Sankara proposed to the conference of first-world leaders (and previous colonizers of Upper Volta) that they spend 1% as much on environmental efforts as they do on space travel as a form of reparations: “[…] Burkina has proposed and continues to propose that at least 1% of the colossal sums of money sacrificed to the search for cohabitation with other stars and planets be used, by way of compensation, to finance projects to save trees and lives. We have not abandoned hope that a dialogue with the Martians might lead to the reconquest of Eden. But in the meantime, earthlings that we are, we also have the right to reject a choice limited simply to the alternatives of hell or purgatory” (Sankara 1988, 259). As a rejection of purgatory and hell, Sankara opted for eden, and his presidency is often associated with the legacy of planting ten million trees.
Thomas Sankara was assassinated the following year. However, his regreening efforts were revitalized in 2005 by Nigerian president Olusegun Obasanjo at the 7th Summit of CEN-SAD, a partnership organization for Sahelian countries wishing to collaborate on international agreements. I was unable to find documentation of President Obsanjo’s particular contribution; however, he is most commonly credited with the revival of Sankara’s dream to regreen the Sahel.[1] This dream has taken the form of a large scale collective tree-planting effort known as the Great Green Wall (GGW). Communities involved aim to regreen arid lands and secure their natural resources. In doing so they continue a legacy of adaptation and resilience which has ensured their survival for generations.
The GGW is an international, yet locally adaptive, response to desertification with a chance of influencing global aerosol levels: a living example of the new tone for the environmental movement “think globally, act locally.” The Great Green Wall received approval from the African Union (AU) in December 2006. Following this, funding poured in from organizations and member states gained co-financing and partnerships with large institutions using the World Bank as an implementing agency. Just this year, on January 11, 2021, pledges totaling 14.3 billion euros were made at the One Planet Summit to fund the GGW. In June 2010, eleven African countries in the Sahel signed a convention in Chad to further develop the project. The same year, the GGW gained recognition from the AU as a Pan African Agency, officially known as the Pan-African Agency of the Great Green Wall. The Pan-African Agency of the Great Green Wall provides a platform for member states to consult one another. The wall is governed by the Heads of State and Government of the Sahelo-Saharan countries, passing through Djibouti, Eritrea, Ethiopia, Sudan, Chad, Niger, Nigeria, Mali, Burkina Faso, Mauritania, and Senegal (IPPC 2019). Twenty-one northern African countries now participate in the GGW. The project has evolved to include an array of stakeholders, including national governments across the world, international organizations, private corporations, and civil society (Pan-African Agency of the Great Green Wall 2018).

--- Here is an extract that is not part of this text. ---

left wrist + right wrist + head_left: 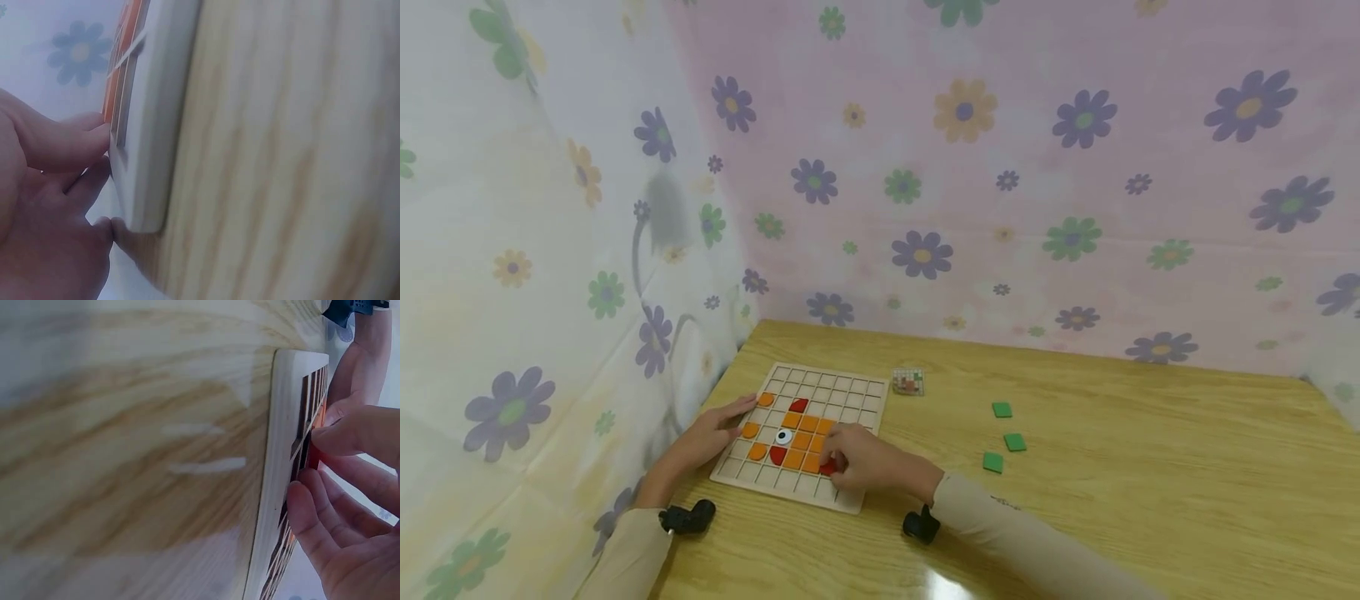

The GGW has been underway for over a decade. The project is so large that it requires tens of thousands of Sahelian community members to participate in the planting efforts. Community members cultivate planted sections along a 7,775-kilometer stretch from Senegal to Eritrea on the Red Sea coast, approximately 15 kilometers wide. The Great Green Wall was so named because many envisioned it as a wall to stop the southern growth of the Sahara, though current research shows that the Sahara is not growing southward as was previously believed and published in IPCC reports (Pierson 2019). The GGW is more of a mosaic of parcels maintained at the discretion of individual countries and communities.[2]
The sheer size of the project cannot be overstated. The GGW is a massive overhaul of an entire ecological region of the world, and therefore assessing costs and benefits is messy. From the perspective of an outside observer, certain solutions may seem ideal; however, these solutions often lack consideration of many vital elements contributing to the project’s success. What is clear is that community stakeholder buy-in is indispensable; sometimes this means listening to communities’ wants and needs above avant-garde research coming from outside observers.
Sahelian communities have adapted to the extremes of the Sahel for thousands of years. Ecologically, the Sahel is transitional land at the base of the Sahara, composed of arid and semi-arid rangeland ecosystems with low-growing grasses, tall herbaceous perennials, thorny shrubs, and trees. The climate is tropical and semi-arid, with constant intense heat in the interior region. Countries can expect to see somewhere between 200 mm and 700 mm of rain annually based on proximity to the West African monsoons. The Sahel is often described as one of the most vulnerable regions to climate change in the world. As temperatures rise globally, they are rising faster in Africa affecting the most vulnerable regions the most severely (WMO, 2020). Furthermore, from 1951 to 2010, precipitation decreased severely throughout the Sahel. Some recovery during the last 20 years could be within the range of natural climatic variability and human actions (IPCC, 2014).
Communities of this region are particularly vulnerable to climate change due to heavy reliance on natural resources, “as 70-92% have agriculture and/or livestock production as their main livelihood activity” (Goffner, Sinare, and Gordon 2019). Sahelians practice agro-pastoralism, a practice balancing livestock and crop cultivation to take advantage of the Sahel’s dry and wet periods. This practice has survived droughts, the slave trade, and colonization. Now, after thousands of years of adapting to the Sahel, Sahelians are attempting to adapt the Sahel to them. This includes ecological knowledge about the building of rain water reservoirs, seed fertilization for fast-tracking seed growth, knowledge about the types of crops that are capable of withstanding the high temperatures of the Sahelian climate, as well as reintroducing agroforestry which utilizes the microclimates created by species variation within a given parcel generating healthier plants and doing it all on a massive scale.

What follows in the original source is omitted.